Об этом отец мог бы и напоминать. Лена всегда, как могла, старалась контролировать свои эмоции. Но иногда они ускользали от ее недреманного ока, и тогда у нее повыше подбородка проступал заметно искажающий ее лицо уродливый шрам – следствие несвоевременно и потому неудачно проведенной операции.
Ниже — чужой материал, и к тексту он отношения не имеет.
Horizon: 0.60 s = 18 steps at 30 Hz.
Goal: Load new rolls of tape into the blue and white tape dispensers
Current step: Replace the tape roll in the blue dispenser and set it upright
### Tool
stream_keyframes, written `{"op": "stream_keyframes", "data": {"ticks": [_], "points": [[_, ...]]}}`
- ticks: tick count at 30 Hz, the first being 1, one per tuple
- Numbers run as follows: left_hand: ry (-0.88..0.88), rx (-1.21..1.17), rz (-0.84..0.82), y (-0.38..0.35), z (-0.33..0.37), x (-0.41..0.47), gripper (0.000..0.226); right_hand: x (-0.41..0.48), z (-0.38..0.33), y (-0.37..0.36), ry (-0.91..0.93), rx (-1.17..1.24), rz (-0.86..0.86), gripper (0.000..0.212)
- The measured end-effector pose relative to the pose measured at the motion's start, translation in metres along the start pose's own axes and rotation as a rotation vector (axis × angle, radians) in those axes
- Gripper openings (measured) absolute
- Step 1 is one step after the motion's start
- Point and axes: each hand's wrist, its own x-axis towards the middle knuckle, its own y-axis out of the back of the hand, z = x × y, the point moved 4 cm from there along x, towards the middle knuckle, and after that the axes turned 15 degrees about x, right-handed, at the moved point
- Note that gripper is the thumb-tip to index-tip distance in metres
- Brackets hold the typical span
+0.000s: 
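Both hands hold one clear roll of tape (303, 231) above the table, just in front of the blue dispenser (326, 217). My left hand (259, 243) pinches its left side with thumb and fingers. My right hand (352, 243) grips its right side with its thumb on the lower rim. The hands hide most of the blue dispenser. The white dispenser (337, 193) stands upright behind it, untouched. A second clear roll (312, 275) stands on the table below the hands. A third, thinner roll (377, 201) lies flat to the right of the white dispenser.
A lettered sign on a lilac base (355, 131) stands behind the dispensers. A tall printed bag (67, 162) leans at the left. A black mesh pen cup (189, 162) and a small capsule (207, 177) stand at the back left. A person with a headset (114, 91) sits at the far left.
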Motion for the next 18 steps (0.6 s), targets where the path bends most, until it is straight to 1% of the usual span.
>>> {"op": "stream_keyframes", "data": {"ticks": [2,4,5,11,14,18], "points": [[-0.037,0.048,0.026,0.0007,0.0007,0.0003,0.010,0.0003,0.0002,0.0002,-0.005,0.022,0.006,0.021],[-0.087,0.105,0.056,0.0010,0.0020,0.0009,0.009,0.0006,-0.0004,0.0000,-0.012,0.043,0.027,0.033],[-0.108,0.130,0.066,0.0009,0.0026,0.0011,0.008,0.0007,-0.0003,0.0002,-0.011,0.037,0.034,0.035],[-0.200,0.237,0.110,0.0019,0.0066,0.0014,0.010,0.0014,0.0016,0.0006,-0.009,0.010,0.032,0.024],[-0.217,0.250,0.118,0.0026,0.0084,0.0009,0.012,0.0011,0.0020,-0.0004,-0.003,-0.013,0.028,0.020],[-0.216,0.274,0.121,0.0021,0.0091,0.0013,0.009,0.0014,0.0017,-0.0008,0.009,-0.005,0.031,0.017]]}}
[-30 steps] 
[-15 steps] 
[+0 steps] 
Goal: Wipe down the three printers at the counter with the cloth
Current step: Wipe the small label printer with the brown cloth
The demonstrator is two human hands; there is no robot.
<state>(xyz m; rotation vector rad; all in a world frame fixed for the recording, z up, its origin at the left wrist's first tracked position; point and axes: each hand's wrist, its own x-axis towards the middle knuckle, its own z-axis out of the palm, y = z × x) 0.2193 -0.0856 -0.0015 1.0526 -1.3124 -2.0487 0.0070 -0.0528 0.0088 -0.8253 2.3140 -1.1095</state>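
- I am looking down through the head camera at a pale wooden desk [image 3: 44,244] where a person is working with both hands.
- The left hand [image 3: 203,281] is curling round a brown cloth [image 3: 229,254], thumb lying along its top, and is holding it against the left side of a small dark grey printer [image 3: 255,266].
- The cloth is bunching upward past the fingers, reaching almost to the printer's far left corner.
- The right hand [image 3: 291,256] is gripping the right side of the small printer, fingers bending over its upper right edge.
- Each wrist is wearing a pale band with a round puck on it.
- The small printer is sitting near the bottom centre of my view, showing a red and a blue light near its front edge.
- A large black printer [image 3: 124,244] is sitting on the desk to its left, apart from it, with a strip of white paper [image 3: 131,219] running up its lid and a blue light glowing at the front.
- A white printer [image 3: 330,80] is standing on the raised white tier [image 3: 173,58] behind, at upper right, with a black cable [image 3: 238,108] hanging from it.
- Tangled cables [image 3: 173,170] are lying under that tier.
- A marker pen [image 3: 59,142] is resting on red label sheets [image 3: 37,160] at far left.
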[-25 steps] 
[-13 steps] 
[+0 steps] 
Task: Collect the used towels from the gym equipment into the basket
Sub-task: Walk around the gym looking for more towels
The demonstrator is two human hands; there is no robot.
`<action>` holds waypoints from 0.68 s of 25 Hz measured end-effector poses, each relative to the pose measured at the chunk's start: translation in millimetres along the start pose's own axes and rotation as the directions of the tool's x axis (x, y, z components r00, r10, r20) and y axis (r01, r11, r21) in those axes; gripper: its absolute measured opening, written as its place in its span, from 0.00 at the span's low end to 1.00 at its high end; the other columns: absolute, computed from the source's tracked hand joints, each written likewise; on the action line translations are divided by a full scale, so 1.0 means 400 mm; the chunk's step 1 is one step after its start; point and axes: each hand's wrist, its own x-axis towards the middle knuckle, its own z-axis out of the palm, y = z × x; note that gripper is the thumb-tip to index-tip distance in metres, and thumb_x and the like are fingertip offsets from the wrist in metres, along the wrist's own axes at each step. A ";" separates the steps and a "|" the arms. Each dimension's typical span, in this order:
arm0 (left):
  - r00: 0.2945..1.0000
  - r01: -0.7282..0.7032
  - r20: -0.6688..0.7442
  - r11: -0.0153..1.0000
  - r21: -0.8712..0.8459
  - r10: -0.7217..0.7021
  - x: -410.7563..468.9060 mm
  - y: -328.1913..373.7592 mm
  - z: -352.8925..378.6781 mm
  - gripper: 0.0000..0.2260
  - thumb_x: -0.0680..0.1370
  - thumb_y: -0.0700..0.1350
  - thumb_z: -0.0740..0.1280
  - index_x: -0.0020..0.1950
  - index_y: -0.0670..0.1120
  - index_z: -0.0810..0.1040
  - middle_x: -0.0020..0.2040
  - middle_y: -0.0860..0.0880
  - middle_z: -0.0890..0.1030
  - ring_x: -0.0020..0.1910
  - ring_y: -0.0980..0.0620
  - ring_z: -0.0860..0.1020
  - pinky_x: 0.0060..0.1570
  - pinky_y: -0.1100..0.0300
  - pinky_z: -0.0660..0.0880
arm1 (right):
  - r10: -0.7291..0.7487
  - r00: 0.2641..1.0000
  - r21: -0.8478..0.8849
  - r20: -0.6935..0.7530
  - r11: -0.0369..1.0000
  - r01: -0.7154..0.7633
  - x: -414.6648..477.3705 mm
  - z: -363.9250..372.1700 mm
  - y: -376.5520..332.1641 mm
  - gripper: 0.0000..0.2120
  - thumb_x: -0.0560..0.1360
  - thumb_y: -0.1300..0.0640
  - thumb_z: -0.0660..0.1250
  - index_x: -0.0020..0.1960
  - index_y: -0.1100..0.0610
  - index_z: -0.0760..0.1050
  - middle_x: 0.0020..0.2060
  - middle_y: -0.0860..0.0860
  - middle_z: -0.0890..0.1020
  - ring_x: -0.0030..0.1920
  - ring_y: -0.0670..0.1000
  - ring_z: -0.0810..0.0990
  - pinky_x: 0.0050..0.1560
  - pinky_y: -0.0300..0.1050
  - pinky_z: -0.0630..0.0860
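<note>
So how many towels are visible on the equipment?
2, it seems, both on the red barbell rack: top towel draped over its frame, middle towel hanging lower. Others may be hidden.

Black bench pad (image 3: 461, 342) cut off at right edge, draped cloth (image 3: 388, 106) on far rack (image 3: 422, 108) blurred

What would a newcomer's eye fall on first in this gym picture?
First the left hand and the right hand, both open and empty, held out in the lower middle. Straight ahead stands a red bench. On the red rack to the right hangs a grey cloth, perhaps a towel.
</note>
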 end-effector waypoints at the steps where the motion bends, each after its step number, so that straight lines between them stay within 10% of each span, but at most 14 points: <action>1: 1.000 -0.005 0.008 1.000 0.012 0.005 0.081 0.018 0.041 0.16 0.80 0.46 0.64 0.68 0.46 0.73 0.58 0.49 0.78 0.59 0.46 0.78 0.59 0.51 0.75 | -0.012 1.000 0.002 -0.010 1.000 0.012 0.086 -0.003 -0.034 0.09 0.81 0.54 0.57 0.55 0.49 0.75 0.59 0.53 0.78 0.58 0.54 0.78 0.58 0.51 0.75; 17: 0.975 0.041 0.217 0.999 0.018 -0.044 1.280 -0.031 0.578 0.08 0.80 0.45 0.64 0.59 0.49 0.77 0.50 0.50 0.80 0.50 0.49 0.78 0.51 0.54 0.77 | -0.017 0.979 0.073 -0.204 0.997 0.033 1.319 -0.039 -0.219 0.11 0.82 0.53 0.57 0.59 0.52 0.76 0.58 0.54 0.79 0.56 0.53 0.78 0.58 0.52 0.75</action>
«А, ведь, это неправильно и несправедливо, – размышляла она, помогая матери убирать со стола и перенося посуду на кухню. – Родителей, понятно, интересует, что нового у детей, чем они живут. А ей-то, ей интересно, что происходит в жизни ее самых близких и родных людей, что у них на работе, какие радости, какие горести? Эдька, не в счет, его жизнь перед нею, как на ладони. Да и мало в ней чего интересного – работа, деньги да девицы. Нет, – признавалась Лена сама себе, – у родителей все, вроде бы, складывается само собой, с помощью какой-то потусторонней силы. Вот сегодня брат спросил, как отец из строителя превратился в хирурга, а ее это даже никогда не интересовало: папа всегда был папой, мама – мамой».
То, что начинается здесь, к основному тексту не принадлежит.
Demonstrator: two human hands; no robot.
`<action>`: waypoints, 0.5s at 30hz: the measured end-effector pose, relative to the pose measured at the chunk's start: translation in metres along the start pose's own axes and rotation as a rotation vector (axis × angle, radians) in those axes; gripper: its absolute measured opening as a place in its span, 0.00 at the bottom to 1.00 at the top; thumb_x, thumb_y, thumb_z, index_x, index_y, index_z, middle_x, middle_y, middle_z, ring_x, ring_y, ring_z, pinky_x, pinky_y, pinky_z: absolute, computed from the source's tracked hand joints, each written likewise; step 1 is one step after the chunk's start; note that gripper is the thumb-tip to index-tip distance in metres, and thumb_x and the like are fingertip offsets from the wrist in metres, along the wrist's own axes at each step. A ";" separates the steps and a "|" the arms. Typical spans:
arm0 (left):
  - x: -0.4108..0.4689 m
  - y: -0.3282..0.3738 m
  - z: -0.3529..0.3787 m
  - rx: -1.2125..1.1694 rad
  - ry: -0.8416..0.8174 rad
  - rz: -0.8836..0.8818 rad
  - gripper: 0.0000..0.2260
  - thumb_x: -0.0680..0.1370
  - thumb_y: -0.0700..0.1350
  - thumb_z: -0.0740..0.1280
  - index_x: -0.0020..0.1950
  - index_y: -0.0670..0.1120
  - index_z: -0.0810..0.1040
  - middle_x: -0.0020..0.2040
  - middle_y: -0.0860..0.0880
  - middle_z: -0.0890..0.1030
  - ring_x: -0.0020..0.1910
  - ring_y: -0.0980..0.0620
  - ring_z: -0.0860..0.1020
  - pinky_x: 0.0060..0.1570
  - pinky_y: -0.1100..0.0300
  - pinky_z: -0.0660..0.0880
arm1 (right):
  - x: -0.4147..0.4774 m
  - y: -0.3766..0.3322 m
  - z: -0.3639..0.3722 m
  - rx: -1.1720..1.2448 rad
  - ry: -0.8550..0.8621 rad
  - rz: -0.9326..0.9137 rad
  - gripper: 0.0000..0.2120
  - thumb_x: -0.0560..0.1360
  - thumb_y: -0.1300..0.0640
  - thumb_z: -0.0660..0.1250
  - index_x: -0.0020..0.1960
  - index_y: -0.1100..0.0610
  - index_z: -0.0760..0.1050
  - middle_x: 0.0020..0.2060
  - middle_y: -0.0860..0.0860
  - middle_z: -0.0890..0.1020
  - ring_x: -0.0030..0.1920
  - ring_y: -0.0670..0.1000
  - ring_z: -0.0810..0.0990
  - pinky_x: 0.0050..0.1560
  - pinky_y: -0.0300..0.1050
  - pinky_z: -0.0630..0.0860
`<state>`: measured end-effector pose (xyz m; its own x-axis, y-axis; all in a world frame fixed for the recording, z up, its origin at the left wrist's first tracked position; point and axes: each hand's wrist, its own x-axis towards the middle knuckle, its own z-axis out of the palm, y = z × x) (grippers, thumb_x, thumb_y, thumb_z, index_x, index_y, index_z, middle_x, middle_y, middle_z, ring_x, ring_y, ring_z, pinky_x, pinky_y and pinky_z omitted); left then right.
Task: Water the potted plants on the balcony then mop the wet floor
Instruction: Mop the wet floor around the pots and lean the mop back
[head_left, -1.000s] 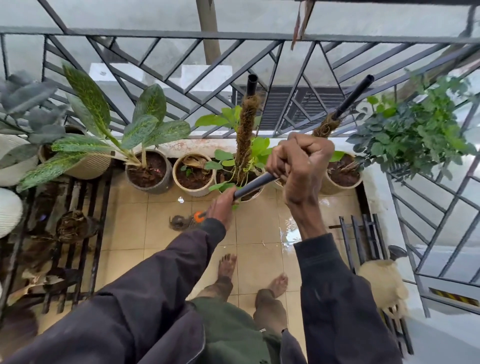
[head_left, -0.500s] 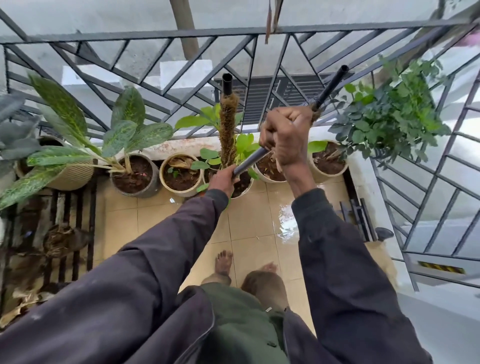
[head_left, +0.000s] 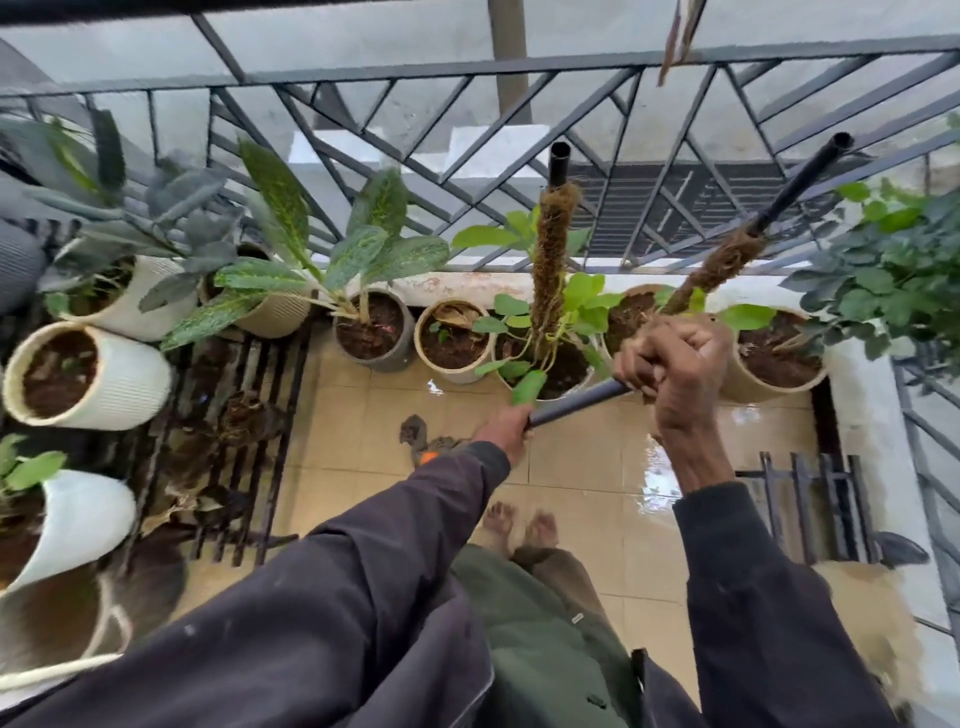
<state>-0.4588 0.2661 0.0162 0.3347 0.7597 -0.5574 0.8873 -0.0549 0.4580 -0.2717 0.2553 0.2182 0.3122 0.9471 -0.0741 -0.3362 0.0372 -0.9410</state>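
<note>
I hold a grey mop handle (head_left: 576, 401) with both hands. My right hand (head_left: 672, 364) grips it high up, and my left hand (head_left: 505, 428) grips it lower, near the orange collar (head_left: 428, 458). The dark mop head (head_left: 415, 430) lies on the tan tiled floor (head_left: 571, 467) in front of the pots. A wet, shiny patch (head_left: 660, 470) spreads over the tiles to the right of my bare feet (head_left: 519, 522). Potted plants (head_left: 371, 332) stand in a row along the railing, two with coir poles (head_left: 549, 270).
The grey metal railing (head_left: 519, 67) closes off the front and right. White ribbed pots (head_left: 88, 379) sit on a black slatted rack (head_left: 244, 415) at the left. A small black rack (head_left: 810, 499) stands at the right, below a leafy bush (head_left: 893, 280).
My view has swung left and down, so more pots on the left rack show. Both hands still grip the mop handle, now lower and further right in view.
</note>
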 end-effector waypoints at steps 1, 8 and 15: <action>-0.003 0.003 -0.001 0.013 0.022 0.029 0.11 0.78 0.41 0.65 0.61 0.48 0.75 0.54 0.40 0.80 0.53 0.36 0.79 0.52 0.43 0.77 | -0.003 -0.004 -0.001 0.009 0.004 -0.033 0.23 0.69 0.73 0.59 0.23 0.50 0.71 0.19 0.44 0.65 0.19 0.46 0.62 0.30 0.42 0.64; 0.022 0.029 -0.043 0.089 0.221 0.211 0.12 0.78 0.38 0.66 0.61 0.44 0.76 0.51 0.41 0.82 0.48 0.38 0.81 0.47 0.45 0.78 | 0.000 -0.018 0.020 0.058 0.043 -0.249 0.23 0.70 0.73 0.60 0.26 0.48 0.71 0.20 0.43 0.66 0.19 0.47 0.63 0.30 0.41 0.65; 0.040 -0.021 -0.014 0.093 0.203 0.168 0.20 0.76 0.35 0.66 0.63 0.54 0.70 0.53 0.45 0.82 0.50 0.39 0.82 0.50 0.44 0.80 | -0.015 0.010 0.047 0.002 0.218 -0.212 0.22 0.69 0.75 0.58 0.24 0.54 0.67 0.18 0.46 0.64 0.19 0.48 0.61 0.30 0.42 0.63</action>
<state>-0.4683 0.3070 -0.0061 0.4179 0.8486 -0.3245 0.8530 -0.2435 0.4616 -0.3215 0.2562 0.2249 0.5592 0.8273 0.0543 -0.2449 0.2274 -0.9425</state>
Сначала они жили в Ташкенте, где окончили школу. Оба хотели в медицинский, как родители. На брата, мужчина же, продолжатель рода, ресурсы нашлись. Ей – не досталось. Уговорили поступать там же на журфк. И кто уговорил!? Папины закадычные друзья – певец эпохи Альвианыч, непререкаемый авторитет по жизни Константин Алексеевич, да еще «надежа и опора» Снегирев. На третьем курсе перевелась на родину. И тут друзья – не разлей вода снова оказались все вместе. Вскоре отца назначили главным хирургом военного округа, Снегирев из заместителя начальника УВД стал начальником управления, и Краснобаев так и остался главным редактором им же самим созданного журнала.
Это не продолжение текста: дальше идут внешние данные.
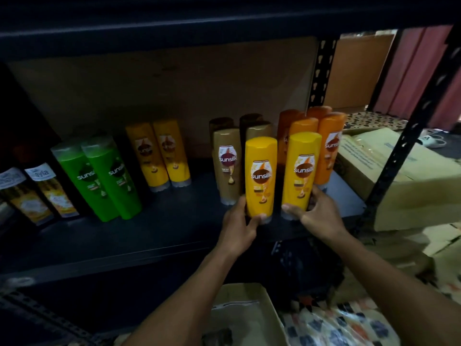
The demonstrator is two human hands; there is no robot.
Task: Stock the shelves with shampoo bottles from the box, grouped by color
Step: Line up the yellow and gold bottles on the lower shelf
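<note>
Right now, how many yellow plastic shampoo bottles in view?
4. One yellow bottle in the left hand, one in the right hand, two side by side on the dark shelf, right of the green bottles. Others may be hidden.

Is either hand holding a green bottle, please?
No, the left hand and right hand grip two yellow bottles; the green bottles stand apart.

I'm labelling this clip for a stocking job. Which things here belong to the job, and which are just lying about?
Job: left hand, right hand, left yellow bottle, right yellow bottle, yellow pair, green bottles, beige bottles, orange bottles, shelf, box.
Lying about: cartons, slipper, patterned cloth.
</note>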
А что было до этого? Об этом никто из них никогда не говорил во время общих встреч и застолий. Было только известно, что когда-то они окончили одно военное училище. А что было у родителей до их с братом рождения? Как они нашли друг друга? И почему у отца и у них у всех фамилия не молдавская? Не Райко, не Чобану, не Мунтяну, в конце концов, а Мирские… Вот уж действительно, сапожник без сапог… «Журналистка, называется, – упрекала Лена сама себя, – в чужие жизни влезаешь, а судьбами своих близких по-настоящему поинтересоваться руки не доходят».

Недовольная собой, она решила сегодня же составить план беседы с отцом в следующую пятницу. Особое место – роль оппонента в трехсторонней беседе – она решила отвести своему бесхитростному братцу.